__Task objective__
When you reach the line with "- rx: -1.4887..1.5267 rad" in the listing below, write out that line and every one after it exactly, and skip the pictures.

◆ ◆ ◆

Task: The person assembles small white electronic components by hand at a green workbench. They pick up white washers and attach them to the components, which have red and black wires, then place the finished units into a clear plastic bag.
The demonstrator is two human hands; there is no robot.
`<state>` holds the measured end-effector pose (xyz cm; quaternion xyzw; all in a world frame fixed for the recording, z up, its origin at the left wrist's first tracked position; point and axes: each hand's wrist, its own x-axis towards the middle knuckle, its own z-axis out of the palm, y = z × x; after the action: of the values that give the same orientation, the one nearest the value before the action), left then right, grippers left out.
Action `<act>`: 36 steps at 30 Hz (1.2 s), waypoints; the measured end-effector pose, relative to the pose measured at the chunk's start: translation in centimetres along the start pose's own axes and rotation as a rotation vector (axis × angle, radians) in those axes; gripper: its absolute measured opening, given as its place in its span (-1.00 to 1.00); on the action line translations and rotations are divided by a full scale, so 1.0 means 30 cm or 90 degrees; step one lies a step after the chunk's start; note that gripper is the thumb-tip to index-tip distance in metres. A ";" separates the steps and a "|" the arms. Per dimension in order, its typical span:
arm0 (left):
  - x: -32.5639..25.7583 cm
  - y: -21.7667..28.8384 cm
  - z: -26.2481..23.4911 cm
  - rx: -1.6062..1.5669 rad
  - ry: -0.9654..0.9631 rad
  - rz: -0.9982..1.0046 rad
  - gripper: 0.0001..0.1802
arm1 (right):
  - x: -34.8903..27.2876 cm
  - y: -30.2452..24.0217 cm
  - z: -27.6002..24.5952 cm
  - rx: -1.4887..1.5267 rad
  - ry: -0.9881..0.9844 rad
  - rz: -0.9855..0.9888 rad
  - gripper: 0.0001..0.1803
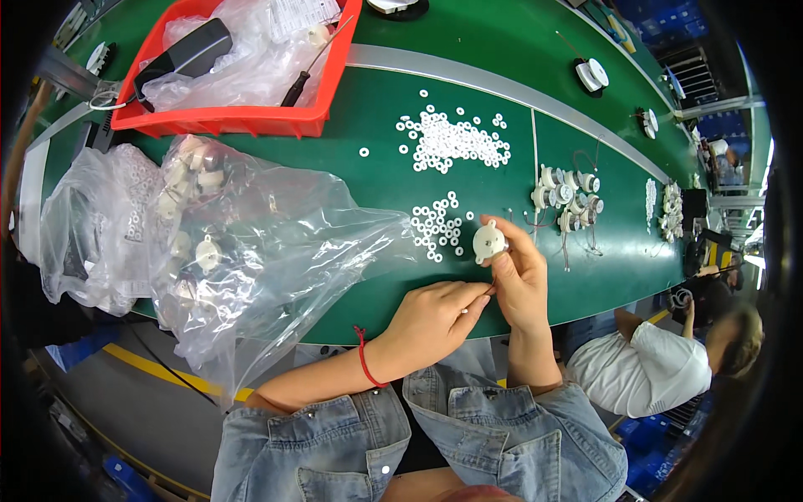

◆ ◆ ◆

__Written response__
  - rx: -1.4887..1.5267 rad
  - ry: -0.9881..0.9844 rad
  - rz: -0.9855..0.9888 rad
  - gripper: 0.0001..0.1803

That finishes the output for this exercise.